Please give back the listing exactly, without any of its pictures.

**********

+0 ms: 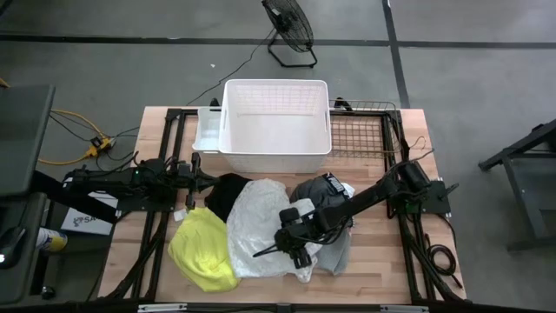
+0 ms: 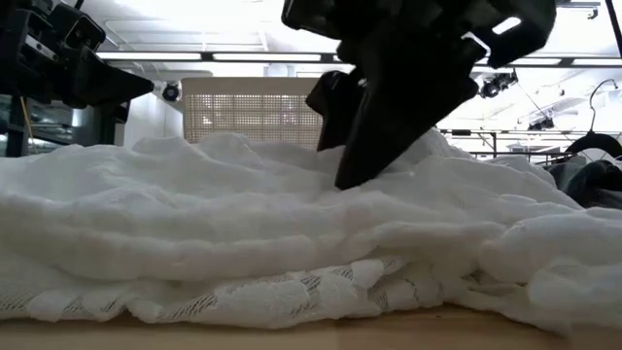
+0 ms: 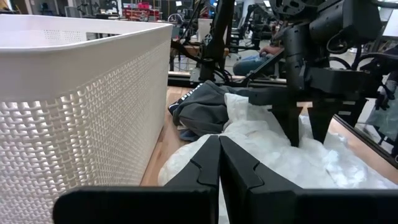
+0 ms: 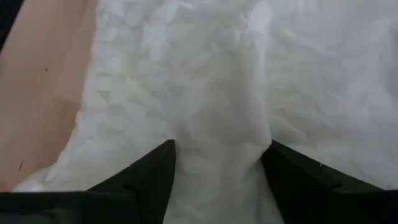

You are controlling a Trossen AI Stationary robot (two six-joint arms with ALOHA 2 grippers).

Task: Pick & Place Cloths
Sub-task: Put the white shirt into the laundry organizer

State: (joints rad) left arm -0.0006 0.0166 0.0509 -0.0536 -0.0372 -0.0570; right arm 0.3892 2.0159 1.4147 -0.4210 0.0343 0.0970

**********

### Response area
+0 ms: 
+0 ms: 
+0 ms: 
+0 ms: 

You are controlling a Trossen AI Stationary robot (two six-joint arms with ALOHA 2 grippers).

Task: Pick & Place Cloths
Sub-task: Put the white shirt into the laundry organizer

State: (joints rad) left arm -0.0006 0.0166 0.0509 -0.0536 -0.0372 -0.0570; right arm 0.3892 2.0159 1.4147 -0.4210 0.0343 0.0970

No more output is expected here.